== GOAL OF THE EXERCISE ==
Here are the records. Write out exactly the lines between the one holding "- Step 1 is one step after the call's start" and the one holding "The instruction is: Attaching", inclusive.

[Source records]
☆ ☆ ☆
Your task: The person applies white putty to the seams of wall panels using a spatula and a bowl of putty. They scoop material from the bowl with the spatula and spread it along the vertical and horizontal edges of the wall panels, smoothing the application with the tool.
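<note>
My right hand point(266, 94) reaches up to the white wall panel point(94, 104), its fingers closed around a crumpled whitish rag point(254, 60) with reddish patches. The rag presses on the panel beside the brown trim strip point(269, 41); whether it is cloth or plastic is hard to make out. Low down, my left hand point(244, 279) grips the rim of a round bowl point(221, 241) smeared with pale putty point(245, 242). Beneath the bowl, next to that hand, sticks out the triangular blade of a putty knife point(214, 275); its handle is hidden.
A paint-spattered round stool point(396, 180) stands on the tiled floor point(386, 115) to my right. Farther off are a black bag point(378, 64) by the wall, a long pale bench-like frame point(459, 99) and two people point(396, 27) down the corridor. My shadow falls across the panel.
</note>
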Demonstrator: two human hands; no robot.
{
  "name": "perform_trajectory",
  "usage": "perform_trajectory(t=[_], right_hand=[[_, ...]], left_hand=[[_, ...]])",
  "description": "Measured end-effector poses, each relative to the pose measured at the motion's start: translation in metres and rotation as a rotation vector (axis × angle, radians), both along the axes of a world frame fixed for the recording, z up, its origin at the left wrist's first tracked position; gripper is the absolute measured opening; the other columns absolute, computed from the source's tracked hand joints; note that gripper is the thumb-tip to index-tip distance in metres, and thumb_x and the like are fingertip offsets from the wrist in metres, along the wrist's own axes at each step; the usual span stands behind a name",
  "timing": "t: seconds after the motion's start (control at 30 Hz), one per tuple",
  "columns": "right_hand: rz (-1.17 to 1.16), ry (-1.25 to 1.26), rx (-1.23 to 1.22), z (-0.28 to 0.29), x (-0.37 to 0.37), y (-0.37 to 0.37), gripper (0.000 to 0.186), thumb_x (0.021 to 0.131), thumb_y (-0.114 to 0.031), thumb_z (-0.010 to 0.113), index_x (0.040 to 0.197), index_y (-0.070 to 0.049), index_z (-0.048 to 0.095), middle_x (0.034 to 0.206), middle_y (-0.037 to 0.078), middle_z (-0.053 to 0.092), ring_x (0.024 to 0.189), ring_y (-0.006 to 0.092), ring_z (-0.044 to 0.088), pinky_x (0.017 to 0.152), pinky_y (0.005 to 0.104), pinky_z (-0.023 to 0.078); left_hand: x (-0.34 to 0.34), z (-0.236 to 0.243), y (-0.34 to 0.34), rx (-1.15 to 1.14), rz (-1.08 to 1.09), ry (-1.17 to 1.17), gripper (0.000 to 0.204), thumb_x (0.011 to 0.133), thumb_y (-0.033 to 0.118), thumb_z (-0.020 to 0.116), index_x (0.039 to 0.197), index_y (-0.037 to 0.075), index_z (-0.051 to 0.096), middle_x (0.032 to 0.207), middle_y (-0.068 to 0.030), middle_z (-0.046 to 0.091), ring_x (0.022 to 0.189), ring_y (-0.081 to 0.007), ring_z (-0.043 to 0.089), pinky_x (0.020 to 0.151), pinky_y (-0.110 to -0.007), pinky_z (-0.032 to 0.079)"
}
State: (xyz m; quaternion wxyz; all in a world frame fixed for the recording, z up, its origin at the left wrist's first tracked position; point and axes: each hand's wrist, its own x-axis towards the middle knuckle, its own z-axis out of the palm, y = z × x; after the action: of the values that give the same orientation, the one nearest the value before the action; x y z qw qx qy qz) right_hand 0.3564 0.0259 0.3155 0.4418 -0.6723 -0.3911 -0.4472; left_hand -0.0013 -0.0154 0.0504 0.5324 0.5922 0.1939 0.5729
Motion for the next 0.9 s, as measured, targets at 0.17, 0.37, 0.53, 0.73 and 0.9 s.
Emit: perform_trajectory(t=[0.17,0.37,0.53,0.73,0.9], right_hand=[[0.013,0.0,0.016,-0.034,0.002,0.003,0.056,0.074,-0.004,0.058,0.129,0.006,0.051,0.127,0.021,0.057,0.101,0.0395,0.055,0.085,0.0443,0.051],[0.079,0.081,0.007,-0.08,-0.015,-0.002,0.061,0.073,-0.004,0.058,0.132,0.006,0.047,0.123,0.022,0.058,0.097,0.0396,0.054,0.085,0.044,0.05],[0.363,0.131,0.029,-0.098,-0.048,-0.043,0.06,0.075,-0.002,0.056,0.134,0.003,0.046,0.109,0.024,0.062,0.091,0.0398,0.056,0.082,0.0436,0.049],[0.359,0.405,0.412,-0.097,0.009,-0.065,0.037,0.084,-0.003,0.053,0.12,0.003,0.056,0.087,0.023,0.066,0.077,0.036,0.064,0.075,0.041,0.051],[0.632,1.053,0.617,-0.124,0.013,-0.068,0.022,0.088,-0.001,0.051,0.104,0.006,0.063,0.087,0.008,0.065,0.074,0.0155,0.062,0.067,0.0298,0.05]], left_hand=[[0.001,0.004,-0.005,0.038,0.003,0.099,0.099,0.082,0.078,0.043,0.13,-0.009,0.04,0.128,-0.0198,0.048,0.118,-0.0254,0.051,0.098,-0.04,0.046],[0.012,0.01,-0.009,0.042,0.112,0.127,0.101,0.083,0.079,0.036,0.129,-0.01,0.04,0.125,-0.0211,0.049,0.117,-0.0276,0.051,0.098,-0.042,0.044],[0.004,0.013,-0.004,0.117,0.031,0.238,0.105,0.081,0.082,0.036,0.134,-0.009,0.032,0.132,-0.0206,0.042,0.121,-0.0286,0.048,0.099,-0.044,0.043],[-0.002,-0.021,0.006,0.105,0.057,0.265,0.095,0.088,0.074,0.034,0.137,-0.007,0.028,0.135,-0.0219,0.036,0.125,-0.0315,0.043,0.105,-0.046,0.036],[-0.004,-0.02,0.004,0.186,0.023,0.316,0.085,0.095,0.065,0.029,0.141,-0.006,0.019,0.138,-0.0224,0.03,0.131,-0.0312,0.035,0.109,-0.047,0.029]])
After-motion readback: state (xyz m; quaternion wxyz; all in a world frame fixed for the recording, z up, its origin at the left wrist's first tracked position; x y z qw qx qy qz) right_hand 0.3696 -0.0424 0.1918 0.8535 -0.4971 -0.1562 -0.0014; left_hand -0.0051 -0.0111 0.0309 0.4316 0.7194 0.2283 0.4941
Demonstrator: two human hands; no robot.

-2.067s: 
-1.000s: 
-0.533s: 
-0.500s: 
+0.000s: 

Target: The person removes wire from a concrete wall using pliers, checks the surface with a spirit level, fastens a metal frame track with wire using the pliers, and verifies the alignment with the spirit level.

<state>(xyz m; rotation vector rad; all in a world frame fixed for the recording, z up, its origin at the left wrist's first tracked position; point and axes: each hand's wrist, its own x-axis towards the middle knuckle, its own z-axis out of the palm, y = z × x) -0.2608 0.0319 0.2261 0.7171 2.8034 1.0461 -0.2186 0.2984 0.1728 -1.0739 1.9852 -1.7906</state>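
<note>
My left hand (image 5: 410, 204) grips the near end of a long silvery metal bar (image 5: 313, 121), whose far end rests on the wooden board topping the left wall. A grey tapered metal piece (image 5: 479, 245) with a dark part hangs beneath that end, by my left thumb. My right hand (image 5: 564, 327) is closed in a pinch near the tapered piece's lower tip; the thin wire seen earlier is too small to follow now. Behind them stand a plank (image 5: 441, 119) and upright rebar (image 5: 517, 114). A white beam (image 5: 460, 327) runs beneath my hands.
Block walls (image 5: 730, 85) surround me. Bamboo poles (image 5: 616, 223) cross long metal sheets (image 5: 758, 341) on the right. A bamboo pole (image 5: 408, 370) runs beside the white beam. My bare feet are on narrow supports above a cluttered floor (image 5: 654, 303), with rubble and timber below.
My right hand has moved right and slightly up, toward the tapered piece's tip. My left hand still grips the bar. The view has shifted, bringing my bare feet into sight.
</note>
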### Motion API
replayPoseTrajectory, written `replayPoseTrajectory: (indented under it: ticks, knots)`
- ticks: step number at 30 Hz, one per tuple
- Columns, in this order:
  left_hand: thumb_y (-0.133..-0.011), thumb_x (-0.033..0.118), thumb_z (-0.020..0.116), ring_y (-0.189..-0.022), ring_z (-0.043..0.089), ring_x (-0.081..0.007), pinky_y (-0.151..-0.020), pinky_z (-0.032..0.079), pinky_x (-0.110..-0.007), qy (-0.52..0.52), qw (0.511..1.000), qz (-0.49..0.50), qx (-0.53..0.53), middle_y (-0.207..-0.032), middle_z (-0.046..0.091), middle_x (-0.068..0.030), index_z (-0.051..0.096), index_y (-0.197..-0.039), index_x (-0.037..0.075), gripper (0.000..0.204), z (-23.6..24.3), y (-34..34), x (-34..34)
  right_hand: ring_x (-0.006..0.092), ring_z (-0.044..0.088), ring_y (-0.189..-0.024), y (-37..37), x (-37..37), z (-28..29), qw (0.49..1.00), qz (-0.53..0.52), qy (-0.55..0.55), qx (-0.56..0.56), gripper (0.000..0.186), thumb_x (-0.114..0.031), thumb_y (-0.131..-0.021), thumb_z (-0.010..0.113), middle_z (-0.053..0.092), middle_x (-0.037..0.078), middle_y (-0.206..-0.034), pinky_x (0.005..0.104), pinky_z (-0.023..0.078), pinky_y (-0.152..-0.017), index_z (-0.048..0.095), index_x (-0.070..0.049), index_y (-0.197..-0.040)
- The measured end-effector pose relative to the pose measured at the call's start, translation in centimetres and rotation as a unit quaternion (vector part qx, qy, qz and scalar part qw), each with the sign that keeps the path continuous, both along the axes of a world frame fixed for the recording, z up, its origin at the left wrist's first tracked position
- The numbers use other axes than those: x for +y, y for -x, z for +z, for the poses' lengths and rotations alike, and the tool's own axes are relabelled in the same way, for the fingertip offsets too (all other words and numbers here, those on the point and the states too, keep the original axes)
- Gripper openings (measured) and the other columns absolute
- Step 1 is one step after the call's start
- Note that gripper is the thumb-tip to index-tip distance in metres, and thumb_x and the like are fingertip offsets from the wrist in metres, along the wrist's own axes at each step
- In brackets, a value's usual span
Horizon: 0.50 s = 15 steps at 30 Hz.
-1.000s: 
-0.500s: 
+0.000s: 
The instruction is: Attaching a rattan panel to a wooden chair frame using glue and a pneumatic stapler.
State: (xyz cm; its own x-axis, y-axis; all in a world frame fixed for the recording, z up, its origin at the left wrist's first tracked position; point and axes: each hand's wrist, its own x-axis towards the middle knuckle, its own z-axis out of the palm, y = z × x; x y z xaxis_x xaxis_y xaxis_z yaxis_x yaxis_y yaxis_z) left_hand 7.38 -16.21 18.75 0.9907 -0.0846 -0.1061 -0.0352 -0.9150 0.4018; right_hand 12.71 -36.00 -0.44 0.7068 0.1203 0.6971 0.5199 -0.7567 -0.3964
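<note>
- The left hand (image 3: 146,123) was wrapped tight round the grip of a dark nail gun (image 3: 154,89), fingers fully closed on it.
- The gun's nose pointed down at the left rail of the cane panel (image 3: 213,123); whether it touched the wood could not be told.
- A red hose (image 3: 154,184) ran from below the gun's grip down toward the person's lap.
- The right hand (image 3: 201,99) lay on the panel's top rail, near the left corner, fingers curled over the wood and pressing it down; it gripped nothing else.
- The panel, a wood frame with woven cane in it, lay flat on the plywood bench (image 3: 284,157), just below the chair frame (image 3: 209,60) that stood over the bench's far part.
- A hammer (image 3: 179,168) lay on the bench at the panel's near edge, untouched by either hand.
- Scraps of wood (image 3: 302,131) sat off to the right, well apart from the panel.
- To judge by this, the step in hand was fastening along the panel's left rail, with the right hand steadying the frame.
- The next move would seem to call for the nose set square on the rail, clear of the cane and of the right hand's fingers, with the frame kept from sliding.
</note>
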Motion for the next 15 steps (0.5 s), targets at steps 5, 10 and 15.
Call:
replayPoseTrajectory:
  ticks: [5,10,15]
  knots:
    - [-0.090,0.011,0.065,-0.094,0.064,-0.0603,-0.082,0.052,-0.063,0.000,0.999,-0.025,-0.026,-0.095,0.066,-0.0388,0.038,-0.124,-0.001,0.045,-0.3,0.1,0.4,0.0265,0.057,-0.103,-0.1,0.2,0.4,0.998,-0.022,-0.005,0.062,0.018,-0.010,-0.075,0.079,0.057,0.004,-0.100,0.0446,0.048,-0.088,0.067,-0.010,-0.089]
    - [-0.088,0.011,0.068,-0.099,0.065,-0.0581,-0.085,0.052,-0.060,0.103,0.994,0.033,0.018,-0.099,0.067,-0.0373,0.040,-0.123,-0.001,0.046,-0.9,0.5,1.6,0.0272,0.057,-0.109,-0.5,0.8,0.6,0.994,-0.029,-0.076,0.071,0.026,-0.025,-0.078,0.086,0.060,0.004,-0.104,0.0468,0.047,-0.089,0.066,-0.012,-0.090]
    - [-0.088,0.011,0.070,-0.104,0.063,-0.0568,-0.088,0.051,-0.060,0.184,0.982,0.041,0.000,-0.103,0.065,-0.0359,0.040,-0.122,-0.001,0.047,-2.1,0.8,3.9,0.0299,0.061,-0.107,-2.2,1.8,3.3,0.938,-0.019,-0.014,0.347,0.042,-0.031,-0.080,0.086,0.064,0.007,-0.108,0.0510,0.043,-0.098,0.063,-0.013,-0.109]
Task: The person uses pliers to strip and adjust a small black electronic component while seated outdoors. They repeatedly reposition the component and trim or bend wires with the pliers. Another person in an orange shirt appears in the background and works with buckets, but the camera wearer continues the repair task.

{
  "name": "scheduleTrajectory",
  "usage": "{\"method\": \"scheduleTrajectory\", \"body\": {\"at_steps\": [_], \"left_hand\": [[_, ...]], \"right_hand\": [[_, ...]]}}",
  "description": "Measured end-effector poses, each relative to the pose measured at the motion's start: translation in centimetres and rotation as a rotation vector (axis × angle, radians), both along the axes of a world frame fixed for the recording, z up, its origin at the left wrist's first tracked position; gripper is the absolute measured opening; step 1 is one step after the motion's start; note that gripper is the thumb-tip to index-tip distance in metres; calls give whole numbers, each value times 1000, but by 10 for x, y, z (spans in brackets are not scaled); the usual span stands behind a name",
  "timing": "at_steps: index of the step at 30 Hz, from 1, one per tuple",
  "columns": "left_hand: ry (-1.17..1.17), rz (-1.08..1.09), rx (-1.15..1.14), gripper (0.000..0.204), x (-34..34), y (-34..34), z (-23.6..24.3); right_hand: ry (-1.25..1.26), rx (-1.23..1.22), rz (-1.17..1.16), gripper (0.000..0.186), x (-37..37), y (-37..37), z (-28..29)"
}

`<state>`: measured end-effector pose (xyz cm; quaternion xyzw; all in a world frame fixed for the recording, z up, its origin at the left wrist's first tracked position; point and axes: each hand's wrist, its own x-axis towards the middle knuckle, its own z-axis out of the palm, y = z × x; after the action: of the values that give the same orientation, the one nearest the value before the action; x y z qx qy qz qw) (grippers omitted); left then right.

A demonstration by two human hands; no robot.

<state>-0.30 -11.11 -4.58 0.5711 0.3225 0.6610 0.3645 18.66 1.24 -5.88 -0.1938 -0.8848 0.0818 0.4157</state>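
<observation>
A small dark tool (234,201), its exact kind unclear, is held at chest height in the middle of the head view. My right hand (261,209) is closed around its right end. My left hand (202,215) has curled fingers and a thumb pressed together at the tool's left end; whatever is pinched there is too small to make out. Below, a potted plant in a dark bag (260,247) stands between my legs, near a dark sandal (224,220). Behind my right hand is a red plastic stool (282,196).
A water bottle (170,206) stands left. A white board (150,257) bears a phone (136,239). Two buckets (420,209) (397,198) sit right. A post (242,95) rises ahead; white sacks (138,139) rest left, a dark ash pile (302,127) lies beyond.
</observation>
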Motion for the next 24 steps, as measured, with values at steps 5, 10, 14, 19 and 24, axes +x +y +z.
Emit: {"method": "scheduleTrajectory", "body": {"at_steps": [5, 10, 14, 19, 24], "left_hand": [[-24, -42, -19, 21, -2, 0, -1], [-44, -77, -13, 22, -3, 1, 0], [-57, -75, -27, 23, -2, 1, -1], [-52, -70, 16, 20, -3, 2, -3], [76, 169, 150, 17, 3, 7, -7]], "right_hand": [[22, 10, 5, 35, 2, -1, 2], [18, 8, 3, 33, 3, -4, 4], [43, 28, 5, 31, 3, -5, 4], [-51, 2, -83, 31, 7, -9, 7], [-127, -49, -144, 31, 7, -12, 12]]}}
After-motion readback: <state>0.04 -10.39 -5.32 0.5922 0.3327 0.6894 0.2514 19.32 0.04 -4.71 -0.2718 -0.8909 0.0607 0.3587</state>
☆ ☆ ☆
== RESPONSE BELOW ==
- Step 1 is one step after the call's start
- Note that gripper is the thumb-tip to index-tip distance in metres, and thumb_x and the like are fingertip offsets from the wrist in metres, along the wrist's own axes at each step
- In brackets, a value's usual span
Horizon: 0.50 s = 15 steps at 30 Hz.
-1.000s: 
-0.500s: 
+0.000s: 
The instruction is: Attaching a rattan panel to a wooden chair frame using glue and a pneumatic stapler.

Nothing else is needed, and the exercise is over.